Before the shots can be ordered, Cassidy too has run to the bathroom, and finding the men's already occupied by the puking Unremembered Girl Number One, repairs to the women's to do the same thing.
At this point the waitress arrives at our table to take our order. I turn to face her as she perkily asks, "What can I get you?" I then see her face cloud over as her gaze drifts from my face to the table. I follow the direction of her eyes, and see that our table is covered in vomit.

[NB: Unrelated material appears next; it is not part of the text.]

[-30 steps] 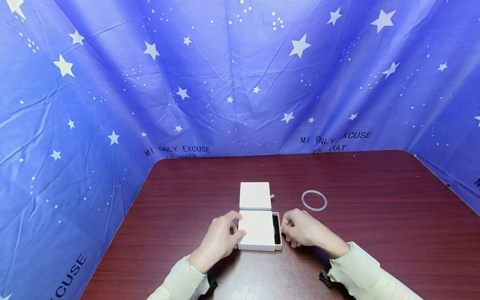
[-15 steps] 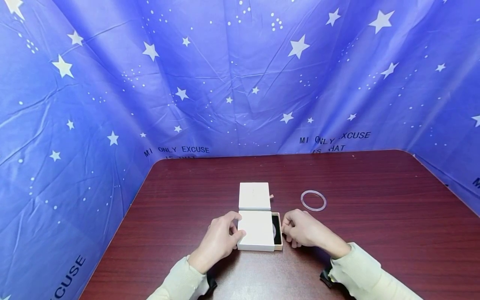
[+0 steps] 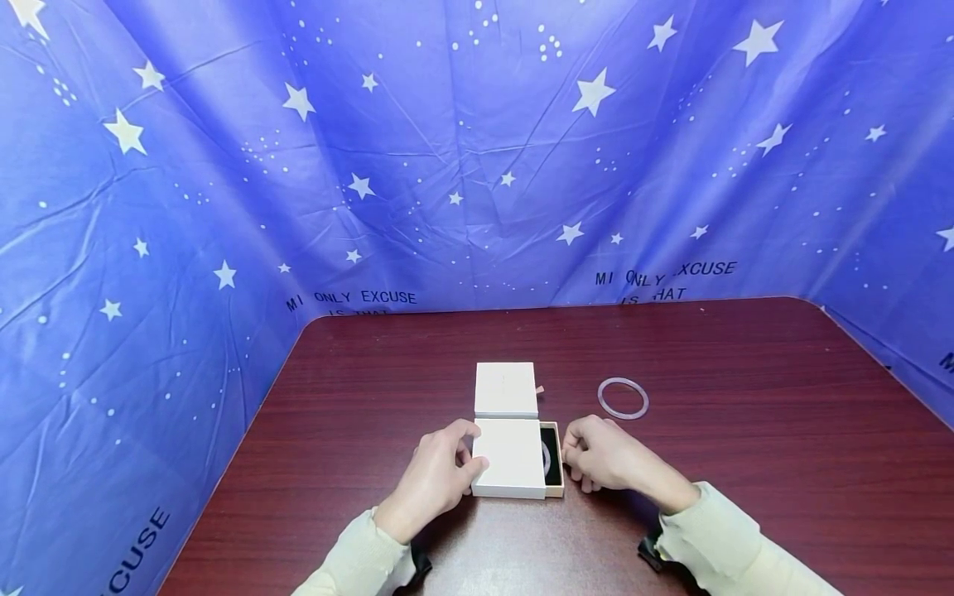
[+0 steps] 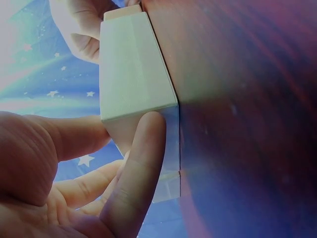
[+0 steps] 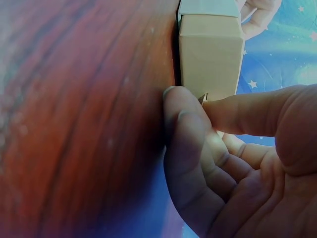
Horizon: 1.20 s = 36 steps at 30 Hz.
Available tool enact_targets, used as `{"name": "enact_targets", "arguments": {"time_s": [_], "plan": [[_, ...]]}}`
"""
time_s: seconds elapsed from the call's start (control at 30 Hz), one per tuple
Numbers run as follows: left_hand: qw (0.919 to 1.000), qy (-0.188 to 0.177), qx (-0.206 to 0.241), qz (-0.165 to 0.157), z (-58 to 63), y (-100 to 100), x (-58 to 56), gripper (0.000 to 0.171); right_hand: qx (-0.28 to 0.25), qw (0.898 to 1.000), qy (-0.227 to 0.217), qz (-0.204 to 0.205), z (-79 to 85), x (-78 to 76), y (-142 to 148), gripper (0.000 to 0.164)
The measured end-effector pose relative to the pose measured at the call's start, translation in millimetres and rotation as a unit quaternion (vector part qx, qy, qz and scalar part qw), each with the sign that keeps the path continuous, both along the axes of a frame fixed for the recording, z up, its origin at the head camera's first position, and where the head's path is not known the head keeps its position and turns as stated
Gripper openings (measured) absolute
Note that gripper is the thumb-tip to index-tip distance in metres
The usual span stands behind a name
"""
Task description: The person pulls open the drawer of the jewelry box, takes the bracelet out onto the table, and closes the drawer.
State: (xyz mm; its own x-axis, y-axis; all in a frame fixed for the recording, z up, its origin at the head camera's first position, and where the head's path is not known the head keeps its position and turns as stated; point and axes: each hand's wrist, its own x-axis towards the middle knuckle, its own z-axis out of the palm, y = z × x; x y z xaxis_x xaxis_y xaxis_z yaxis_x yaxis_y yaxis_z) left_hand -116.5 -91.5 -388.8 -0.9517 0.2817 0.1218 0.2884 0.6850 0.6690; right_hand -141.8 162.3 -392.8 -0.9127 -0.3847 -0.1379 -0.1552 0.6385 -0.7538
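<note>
A white drawer box (image 3: 508, 459) lies flat on the table, its tan inner drawer (image 3: 554, 492) standing partly out on the right. My left hand (image 3: 438, 473) grips the box's left end, thumb on the top near the corner and fingers at the side. In the drawer's black lining shows part of a pale ring-shaped bangle (image 3: 547, 460); the rest is hidden under the cover. At the drawer's front face, my right hand (image 3: 605, 455) pinches a small pull tab (image 5: 203, 98) between thumb and curled fingers. Most of the tab is covered by them.
A second white box (image 3: 505, 387) with a small pinkish tab (image 3: 540, 390) sits directly behind the first. To the right of it, a pale lilac bangle (image 3: 600, 398) lies on the dark red wooden table (image 3: 373, 372). A blue starry curtain (image 3: 462, 165) hangs around the table.
The drawer has slid slightly farther right out of its cover, and more of the bangle inside shows. My right hand has shifted right with it; the left hand stays put.
</note>
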Motion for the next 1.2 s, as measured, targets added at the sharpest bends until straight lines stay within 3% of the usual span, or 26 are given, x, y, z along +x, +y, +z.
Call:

"What the Hell?" I ask myself dully. "Who threw up on our table?" I look around. Cassidy is gone. Unremembered Girls Numbers One and Two are both gone, and Eddie the Weasel, a much more experienced drunk than I, is sitting back in his chair in his bright blue sport coat over his white turtleneck and trademark Czechoslovakia medallion looking amusedly back at me.
Only after several more seconds of slo-mo cogitation do I realize it was actually I who had barfed all over the table, unnoticed by myself, and by the dozens of beautiful people who crowded around us on all sides! The toxic melange of a multiplicity of fine liqueurs and strong cigars had finally gotten the best of my system.
"The young lady had a little problem," says the Weasel, motioning vaguely in the direction of the restrooms where the rest of our party seemed to be encamped.
"I see," says the waitress understandingly, as she begins to wipe up the vomit with her bar towel. I am still sitting dumbly, trying to come to grips with my own degeneracy.
"You are a God!" repeats the Weasel after she leaves. "Buddy, you just puked all over our table. You really have taken glamour to a whole new level."
Outside, a few minutes later, Cassidy and the Weasel decide with Unremembered Girls Numbers One and Two to take a cab to Ludlow Street to continue wailing, while I opt for home and bed.
How does one get to such an exalted level of fabulousness, you may ask? Well, I wasn't always one of the beautiful people. It took years of hard work, brains, talent, and a little luck. Not everyone is lucky enough to puke up a couple hundred dollars worth of fine liquor at one of New York's most exclusive nightspots. I struggled for years to reach that pinnacle, and it goes a little something like this…

January 11th, 2008 at 10:47 pm
Wow… that seriously made me laugh!
February 15th, 2009 at 9:33 am
Ah, the glory days! Yes, that was a good memory for you to share, I had a few good chuckles. Funny how memories are so much more enjoyable to contemplate and share than they sometimes seem at the very time the memory was created.